New figures reveal America’s car sales slump deepened in November after October’s disaster. General Motors was especially badly hit, so no wonder it wants an $US18 billion loan from the US Government; Ford was hurt as well and wants $9 billion, Chrysler wants $US7 billion.

That’s $US34 billion in all, compared to the original offer from Congress of $US25 billion. Looking at the November sales figures, it’s no wonder.

GM said its current financial state was so fraught, it needed $US4 billion immediately to avoid bankruptcy. Apart from some window dressing on salaries and private jets, that announcement was the most dramatic point to come out of the plans from both ailing giants.

Early returns suggest US car sales fell 34% last month, worse than the shock 32% drop in October. Ford, GM, Chrysler, Toyota and Honda all reported drops of more than 30%. The annual sales figure rate this month will be around 10.6 million units this year, down from 16.8 million in 2007.

GM reported a 41% drop from a year earlier and a 9% decline from October’s sales. Sales of light trucks tumbled 39%, while cars had a staggering 44% fall; Chrysler reported a 47% drop from a year ago and a 10% decline from October. Ford said November sales plunged 31% from November 2007 and sales were also down 7% from October.

The real surprise was the slump in sales for Toyota and Honda.

Toyota said its sales fell 34% from last November and 14% from October; Honda reported a 32% drop in sales on last year and sales were down 11% from October.

GM wants more cash than it currently has on hand (less than $US16 billion).

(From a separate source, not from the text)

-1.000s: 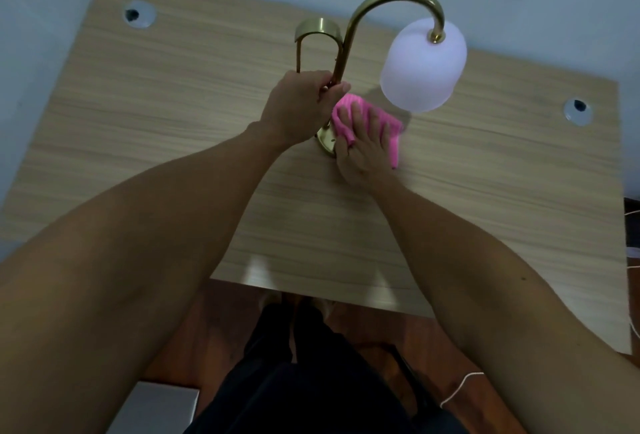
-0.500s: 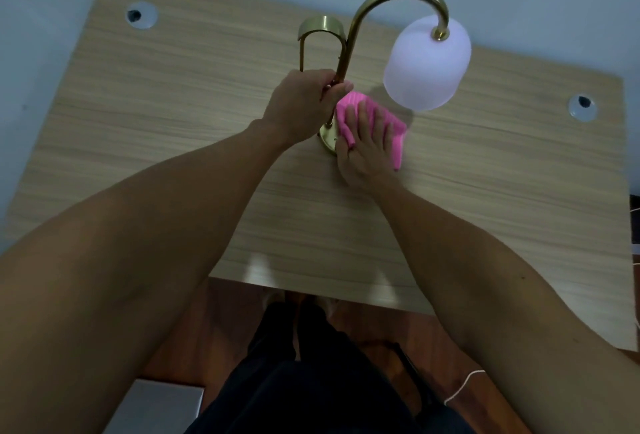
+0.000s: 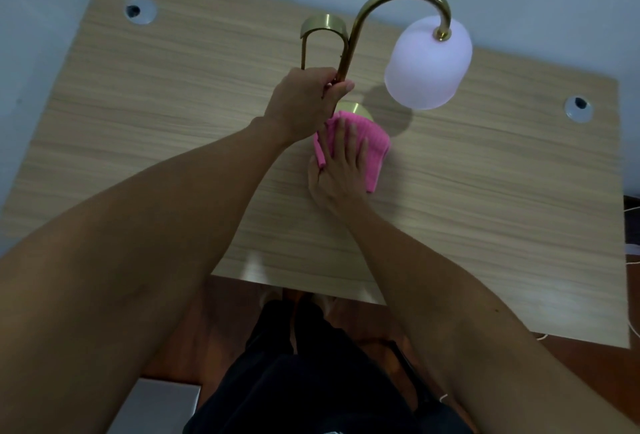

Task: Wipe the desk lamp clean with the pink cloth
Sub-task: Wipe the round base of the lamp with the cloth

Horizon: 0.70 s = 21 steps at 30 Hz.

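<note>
In the head view, the desk lamp (image 3: 398, 8) is seen standing toward the far middle of the wooden desk (image 3: 173, 94), its brass gooseneck arching over to a frosted white shade (image 3: 427, 65) that hangs to the right. The lower brass stem is gripped by the left hand (image 3: 304, 101), fingers and thumb wrapped shut around it. The pink cloth (image 3: 372, 143) is pressed flat over the round brass base (image 3: 355, 110) by the right hand (image 3: 341, 174), fingers extended and slightly spread on top of the fabric.

The base is judged to be the part being wiped. The stem should be held firmly so the lamp is not tipped, and the cloth should be swept around the whole rim of the base, with even pressure kept under the fingertips.
</note>
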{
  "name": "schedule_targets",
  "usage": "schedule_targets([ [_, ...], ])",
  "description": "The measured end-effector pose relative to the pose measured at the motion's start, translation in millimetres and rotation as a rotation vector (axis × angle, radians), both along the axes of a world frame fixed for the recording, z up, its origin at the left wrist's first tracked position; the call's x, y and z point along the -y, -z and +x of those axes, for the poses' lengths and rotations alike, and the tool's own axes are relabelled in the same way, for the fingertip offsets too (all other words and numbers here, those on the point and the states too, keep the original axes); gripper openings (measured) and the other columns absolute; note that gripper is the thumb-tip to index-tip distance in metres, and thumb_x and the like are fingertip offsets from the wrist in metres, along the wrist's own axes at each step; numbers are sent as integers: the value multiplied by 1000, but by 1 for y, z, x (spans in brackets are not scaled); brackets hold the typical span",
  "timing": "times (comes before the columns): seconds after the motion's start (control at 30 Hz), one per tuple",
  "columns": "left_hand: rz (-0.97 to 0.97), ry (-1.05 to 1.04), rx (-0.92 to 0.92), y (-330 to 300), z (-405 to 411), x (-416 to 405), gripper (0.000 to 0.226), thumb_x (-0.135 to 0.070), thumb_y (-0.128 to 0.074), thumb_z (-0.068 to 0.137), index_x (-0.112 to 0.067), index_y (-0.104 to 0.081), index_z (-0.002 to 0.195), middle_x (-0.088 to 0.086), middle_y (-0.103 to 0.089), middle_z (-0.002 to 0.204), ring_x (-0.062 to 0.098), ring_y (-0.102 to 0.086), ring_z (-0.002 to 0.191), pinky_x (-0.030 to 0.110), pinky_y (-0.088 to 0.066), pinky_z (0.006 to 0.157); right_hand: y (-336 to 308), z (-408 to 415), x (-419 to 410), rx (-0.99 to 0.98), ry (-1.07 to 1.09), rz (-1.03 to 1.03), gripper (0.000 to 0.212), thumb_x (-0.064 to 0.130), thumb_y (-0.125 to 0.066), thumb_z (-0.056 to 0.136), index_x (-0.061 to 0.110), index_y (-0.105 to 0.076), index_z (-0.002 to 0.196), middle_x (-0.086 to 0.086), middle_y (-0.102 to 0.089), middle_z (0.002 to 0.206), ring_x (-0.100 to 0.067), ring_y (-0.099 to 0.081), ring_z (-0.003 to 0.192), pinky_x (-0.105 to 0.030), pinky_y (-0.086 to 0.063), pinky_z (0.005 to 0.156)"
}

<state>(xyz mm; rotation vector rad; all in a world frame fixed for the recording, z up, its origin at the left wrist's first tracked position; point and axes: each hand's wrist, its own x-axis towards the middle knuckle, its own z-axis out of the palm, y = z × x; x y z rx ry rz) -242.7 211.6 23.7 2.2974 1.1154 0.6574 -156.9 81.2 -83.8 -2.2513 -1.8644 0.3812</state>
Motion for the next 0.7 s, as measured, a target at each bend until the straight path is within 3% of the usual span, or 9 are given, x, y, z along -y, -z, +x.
schedule_targets([
  [0.13, 5, 11, 7, 0, 0, 0, 47, -49, -49, 103, -9, -71, 91, 4, -70, 73, 20, -66, 63, 41, -56, 62, 2, 21, 5, 56, -112, 2, 68, 41, -29, 107, 17, -15, 169, -15, -7, 177, -34, -4, 164, -62, -5, 130],
  [0.3, 10, -19, 3, 0, -1, 1, 48, -51, -49, 101, -10, -71, 89, 6, -72, 73, 23, -66, 63, 41, -54, 59, 1, 49, 14, 57, -100, -31, 65, 39, -30, 111, 27, -6, 170, -5, 3, 178, -30, 5, 164, -66, 4, 128],
  [0.53, 12, -9, 7, -1, -1, 2, 44, -48, -51, 102, -11, -70, 88, 6, -70, 73, 20, -63, 62, 40, -54, 59, -16, 62, -10, -54, 38, -129, 64, 44, -21, 113, 31, 9, 168, -7, 17, 175, -30, 18, 162, -48, 23, 122],
  [0.7, 9, 5, 19, -3, 0, 2, 40, -44, -52, 103, -11, -70, 88, 5, -68, 72, 19, -61, 62, 35, -51, 58, -15, 16, 3, -39, 53, -103, 68, 43, -17, 110, 18, 14, 165, -13, 13, 176, -30, 12, 163, -52, 11, 131],
])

Ford is in a better position, but its $US9 billion request would see it continue with certainty until well into 2010 when the expected recovery comes — if it comes at all. Between them, the two companies would absorb more than the $US25 billion on offer.

GM said it is seeking up to $US12 billion to survive into 2010 and that it anticipates using $US4 billion of that just this month to avoid bankruptcy. It also asked for an additional $US6 billion line of credit to provide more funds should a severe market downturn persist. Seeing as its recovery plan is based on a 12 million vehicle sales year in 2009, there’s every chance that could be called on, given the extent of the slump in demand now and expected in the first quarter.

Chrysler repeated the $US7 billion request of two weeks ago in its filing with Congress this morning. Chrysler still has to resolve the outstanding stake held by Daimler and what happens to the 51% of GMAC owned by Cerberus, which owns the other 79.8% of Chrysler.

The CEOs of GM and Ford have offered to work for $US1 a year and both companies said they would get rid of their contentious private jets. The three executive groups drove 800 kilometres from Detroit to Washington on Monday night and Tuesday morning. No quick flit jet incursions into the mire of Washington this time, something which undid their requests last month.

GM said it believed industry-wide US car and light truck (SUV) sales fell by 400,000 vehicles, or 34%, from a year ago, which would be well below even October’s total.

Toyota’s position has worsened appreciably in the past few weeks; seeing as it’s the market leader in Japan, and very big elsewhere, it was hit hard by the 27% slump in car sales in that country last month (sales in South Korea also fell 27%). Honda and Nissan Renault were also slugged.

Toyota is cutting bonuses for its 5000 top managers by 10% and has scheduled a press conference next week where it’s expected to reveal lowered sales estimates for 2008 and calendar 2009. It has already slashed its 2009 earnings estimate by around 60% and expected to earn just $US200 million in the six months to the end of March. Given the slump in Japan and the US last month, that is now in doubt.

Honda has already warned it may lose money in the March half.

GM and Ford also announced big cuts in first quarter production for 2009: they are not waiting for sharply lower petrol prices to boost demand, they are cutting and cutting deeply. GM will hack its US first quarter production by 32% to 600,000 vehicles, while Ford will slash production by 38% to 430,000.